EL JOVEN DE NAIN
Lc 7, 11-17
La
muerte es siempre trágica, pero en este caso lo es mucho más. El muerto es joven,
es además hijo único, y además su madre es viuda. El dolor y la tragedia de esa
mujer son indescriptibles. Toda su vida presente y su futuro quedarán
sepultados con su hijo único. Como dice Lamentaciones 1,12: “Vosotros, los que
pasáis por el camino, mirad y ved si hay dolor como mi dolor”. No hay duelo
como el duelo por el hijo único. Ante este cuadro, Jesús siente una compasión
inmensa. Dos cortejos se encuentran: el de la vida que sigue a Jesús y el de la
muerte que rodea a la pobre madre viuda. Jesús camina hacia Jerusalén, hacia su muerte
y se encuentra con un pueblo que lleva la muerte en su camino.
Todo
comienza por la mirada de Jesús, que se dirige a la madre y no al hijo: “No
llores”. Los sentimientos de Jesús comparten nuestros sufrimientos, se com-padece.

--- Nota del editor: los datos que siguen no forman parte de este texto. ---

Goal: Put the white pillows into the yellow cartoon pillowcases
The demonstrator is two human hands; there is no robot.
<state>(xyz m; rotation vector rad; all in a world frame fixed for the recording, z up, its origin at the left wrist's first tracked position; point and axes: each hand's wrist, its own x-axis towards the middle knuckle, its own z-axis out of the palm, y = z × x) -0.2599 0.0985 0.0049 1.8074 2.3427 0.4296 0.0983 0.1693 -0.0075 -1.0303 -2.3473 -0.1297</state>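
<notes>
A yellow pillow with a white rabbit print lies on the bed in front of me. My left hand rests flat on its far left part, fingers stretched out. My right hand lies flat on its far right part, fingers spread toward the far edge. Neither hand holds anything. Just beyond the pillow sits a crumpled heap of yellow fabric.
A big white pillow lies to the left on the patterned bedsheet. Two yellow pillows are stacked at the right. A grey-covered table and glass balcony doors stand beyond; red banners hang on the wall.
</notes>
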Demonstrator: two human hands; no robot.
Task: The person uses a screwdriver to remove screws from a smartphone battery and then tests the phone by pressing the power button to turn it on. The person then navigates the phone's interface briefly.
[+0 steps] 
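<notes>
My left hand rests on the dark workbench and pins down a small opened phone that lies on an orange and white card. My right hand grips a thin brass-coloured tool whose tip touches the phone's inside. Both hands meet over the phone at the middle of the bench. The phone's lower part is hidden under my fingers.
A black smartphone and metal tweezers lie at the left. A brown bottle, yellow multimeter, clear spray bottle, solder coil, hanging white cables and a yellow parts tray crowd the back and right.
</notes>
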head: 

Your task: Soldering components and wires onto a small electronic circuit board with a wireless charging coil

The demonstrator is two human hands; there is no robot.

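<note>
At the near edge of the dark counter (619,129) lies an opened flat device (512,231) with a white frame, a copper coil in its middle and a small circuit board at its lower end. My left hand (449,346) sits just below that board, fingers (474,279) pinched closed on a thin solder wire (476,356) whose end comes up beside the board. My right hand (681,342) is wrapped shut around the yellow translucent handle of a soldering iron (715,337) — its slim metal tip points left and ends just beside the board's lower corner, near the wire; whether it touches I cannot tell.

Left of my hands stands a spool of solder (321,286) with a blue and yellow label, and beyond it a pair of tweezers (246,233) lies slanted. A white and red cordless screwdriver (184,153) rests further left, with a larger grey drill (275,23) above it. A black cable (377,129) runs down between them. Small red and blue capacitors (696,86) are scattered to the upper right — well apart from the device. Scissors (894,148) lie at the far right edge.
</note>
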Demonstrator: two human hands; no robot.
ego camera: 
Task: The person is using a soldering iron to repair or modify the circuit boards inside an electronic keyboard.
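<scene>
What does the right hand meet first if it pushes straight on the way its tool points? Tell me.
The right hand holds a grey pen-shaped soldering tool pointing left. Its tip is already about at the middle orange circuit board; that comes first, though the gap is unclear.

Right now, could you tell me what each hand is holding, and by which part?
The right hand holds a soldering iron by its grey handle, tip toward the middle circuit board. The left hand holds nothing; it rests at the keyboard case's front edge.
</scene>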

La suya es una mirada conmovida hasta las entrañas, un sentimiento intenso que
expresa la misericordia divina, su “rahamim”: comparte y siente el intenso
sufrimiento maternal. El corazón de Jesús es materno. Pero además tiene el
poder paternal consolador: “no llores” más. Él enjuga las lágrimas de nuestros
ojos. Consolar a los tristes, es una de
las grandes obras de misericordia que Jesús practica rompiendo la barrera
infranqueable de la muerte, la negrura del futuro, la tristeza de la vida.
La
obra de misericordia “consolar a los tristes” nace del consuelo con el que
Cristo nos consuela. El consuelo tiene su fuente en Dios, que da la vida a los
muertos. Jesús toca nuestra muerte y la transforma en vida nueva.
En
este milagro se anticipa la procesión de la madre dolorosa de Jesús que lleva a
la sepultura el cuerpo crucificado de su hijo muerto en la flor de la vida. La
Virgen María fue también la pobre viuda que enterró a su hijo único en medio de
la desolación. Por eso, qué conmovedor resulta asistir a la procesión de la
dolorosa que cada Semana Santa recorre las calles de nuestras ciudades.
Pero
sobre todo es la palabra poderosa de Jesús, “¡levántate!”, la que le hace vivir
de nuevo, revivir cuando bajaba a la fosa y cambia el luto en danza.
¡Levántate! ¡Despierta, tú que duermes y Cristo será tu luz! En este milagro se
anticipa la resurrección de Cristo y nuestra resurrección futura con él. Pero,
sobre todo, se expresa, la vida nueva del cristiano que vive ya desde ahora
unido a Jesucristo resucitado.
El
consuelo que recibe la madre es la vida del hijo. Así es el consuelo de la
Iglesia por la vida nueva de sus hijos, como la de una madre desconsolada y
afligida que ve, al fin, cómo el poder de la palabra de Cristo reaviva a sus
hijos con una vida nueva. El joven se “reincorpora y se pone a hablar”. La
palabra es el distintivo del hombre y nos devuelve a la comunidad cuando
habíamos roto los lazos con ella. El
Señor se compadece de nosotros y nos da una vida nueva en su Iglesia.
La
Iglesia es ese pueblo que acompaña a esa madre viuda dolorosa en la procesión
fúnebre que llora la muerte de sus hijos, su muerte espiritual y moral tanto o
más que su muerte física. Por eso, prorrumpe en un canto de alabanza cuando es
testigo de su resurrección, de su vuelta a la vida de la gracia.